As early as the 1750s white settlers and even some free blacks had begun migrating into the area well before the British crown arranged for the purchase of the land from its Native American caretakers. When the boundary survey team came through in 1773, among the group was the naturalist William Bartram whose "Travels in Georgia and Florida" is a classic of American natural history. Bartram lavishly describes the Wilkes landscape:
crossing which we entered an extensive fertile plain,
bordering on the river, and shaded by trees of vast
growth, which at once spoke its fertility. Continuing
some time through these shady groves, the scene opens
and discloses to view the most magnificent forest I had
ever seen .... The ground is perfectly a level green
plain, thinly planted by nature with the most stately
forest trees, whose mighty trunks, seemingly of an equal
height, appeared like superb columns. To keep within
the bounds of truth and reality, in describing the
magnitude and grandeur of these trees, would, I fear,
fail of credibility.
Into this seeming Eden--and it was marketed so to prospective settlers--came those seeking economic opportunities, fresh lands, and deeply desired freedom. Most came from the Carolinas, Virginia, and Pennsylvania, from along what would become known as the "Valley Road"--the way westward. Ironically, this is virtually the same route Jefferson Davis and his entourage of Confederates would take on their flight south from Richmond at the close of the War Between the States.
Wilkes County's earliest white settlers were a relatively homogeneous group with English or Scotch-Irish ancestry who made their homes along the numerous creeks that criss-crossed the county or along the Broad or Little Rivers. Early in January 1774, a band of Creek Indians attacked a small fort built on Little River by David and William Sherrill. Seven settlers were massacred. Several other depredations occurred closely afterward and it was not until October of that year that a treaty of amity was signed.
It was a raucous era with no government, no towns, and little communication in this Wilderness.
Strong undercurrents of independence were stirring and Wilkes County, formed officially by state decree on 5 February 1777, was a hotbed of revolutionary sentiment. These hardy backwoodsmen rarely shied away from a fight and they were eager for this fray. The War brought substantial dislocation to the settlers already in Wilkes and the vast number of men joined up. Led by Elijah Clarke, John Dooly and others, Wilkes County soldiers fought all over the Southern theatre of operations, from Cowpens and Camden to the sieges of Augusta. British-led loyalist activity was particularly heavy in the back country of Georgia and violence was commonplace sometimes within communities and even families.

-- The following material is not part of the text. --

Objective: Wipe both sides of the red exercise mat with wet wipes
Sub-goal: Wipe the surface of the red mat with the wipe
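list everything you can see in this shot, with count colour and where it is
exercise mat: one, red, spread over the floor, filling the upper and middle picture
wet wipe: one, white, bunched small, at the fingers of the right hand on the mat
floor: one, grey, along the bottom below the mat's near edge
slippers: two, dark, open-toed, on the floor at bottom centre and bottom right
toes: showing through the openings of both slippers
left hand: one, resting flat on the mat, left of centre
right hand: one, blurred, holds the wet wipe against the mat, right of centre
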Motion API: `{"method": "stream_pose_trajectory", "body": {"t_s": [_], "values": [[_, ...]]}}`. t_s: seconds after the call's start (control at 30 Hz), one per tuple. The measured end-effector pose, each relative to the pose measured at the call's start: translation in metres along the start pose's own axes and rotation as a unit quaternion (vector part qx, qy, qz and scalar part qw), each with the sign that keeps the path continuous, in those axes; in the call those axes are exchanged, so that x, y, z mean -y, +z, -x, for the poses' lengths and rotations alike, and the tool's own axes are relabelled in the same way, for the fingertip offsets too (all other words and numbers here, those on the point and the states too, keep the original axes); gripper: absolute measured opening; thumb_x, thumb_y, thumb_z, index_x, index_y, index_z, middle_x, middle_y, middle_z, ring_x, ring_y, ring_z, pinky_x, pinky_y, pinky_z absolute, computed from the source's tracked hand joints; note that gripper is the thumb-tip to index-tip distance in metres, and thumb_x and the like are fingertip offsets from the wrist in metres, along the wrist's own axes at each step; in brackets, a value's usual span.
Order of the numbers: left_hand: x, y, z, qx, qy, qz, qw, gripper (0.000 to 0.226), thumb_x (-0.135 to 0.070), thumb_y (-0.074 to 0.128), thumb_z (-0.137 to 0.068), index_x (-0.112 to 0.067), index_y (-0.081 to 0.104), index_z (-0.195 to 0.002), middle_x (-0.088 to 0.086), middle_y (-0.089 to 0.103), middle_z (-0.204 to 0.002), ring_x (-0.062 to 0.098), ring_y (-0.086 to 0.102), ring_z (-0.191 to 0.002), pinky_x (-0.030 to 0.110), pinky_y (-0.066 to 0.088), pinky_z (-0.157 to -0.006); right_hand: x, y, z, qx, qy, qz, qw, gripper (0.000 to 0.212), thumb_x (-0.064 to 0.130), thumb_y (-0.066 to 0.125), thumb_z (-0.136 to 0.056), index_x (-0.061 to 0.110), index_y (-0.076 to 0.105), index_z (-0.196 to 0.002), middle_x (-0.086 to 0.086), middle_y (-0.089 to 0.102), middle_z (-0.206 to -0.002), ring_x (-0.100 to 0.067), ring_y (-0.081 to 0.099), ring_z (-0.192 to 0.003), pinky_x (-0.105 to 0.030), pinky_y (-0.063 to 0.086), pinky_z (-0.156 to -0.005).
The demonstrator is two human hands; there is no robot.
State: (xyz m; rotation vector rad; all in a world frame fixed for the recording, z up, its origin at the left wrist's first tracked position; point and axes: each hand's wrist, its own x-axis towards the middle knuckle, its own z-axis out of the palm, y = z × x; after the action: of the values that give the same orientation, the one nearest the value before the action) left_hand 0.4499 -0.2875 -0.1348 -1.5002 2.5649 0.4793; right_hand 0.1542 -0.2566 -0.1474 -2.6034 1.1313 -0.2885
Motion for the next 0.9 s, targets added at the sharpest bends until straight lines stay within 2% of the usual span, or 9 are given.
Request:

On 14 February 1779, an American force of about 400 men under the command of Colonel Andrew Pickens with Clarke and Dooly accompanying attacked an encamped group of 700 Tories led by British Colonel Boyd at Kettle Creek in south Wilkes County. The utter surprise gave the Americans a huge advantage which allowed them to rout the invaders inflicting heavy casualties. The Battle of Kettle Creek proved an important and significant advance for the American cause. It protected the settlers of the upcountry from the continued ravages of militant Tory bands and led to an increased amount of pride and patriotism. From an economic standpoint it enabled the Americans to secure almost 600 horses and a large quantity of arms and supplies necessary for the continental storehouses. The victory at Kettle Creek also firmly prevented the British from wholly occupying the State of Georgia.
This proved to be even more significant the following year when the British threat to Augusta forced the Georgia State Capitol to be removed to Heard's Fort on Fishing Creek in Wilkes County. Governor Richard Howley had left office to take a seat in the Continental Congress. President of Council George Wells was killed in a duel and on 18 February 1780, the reins of government fell into the hands of Wilkes Countian Stephen Heard. It was Heard and others of this county who kept the state operating in its direst hour.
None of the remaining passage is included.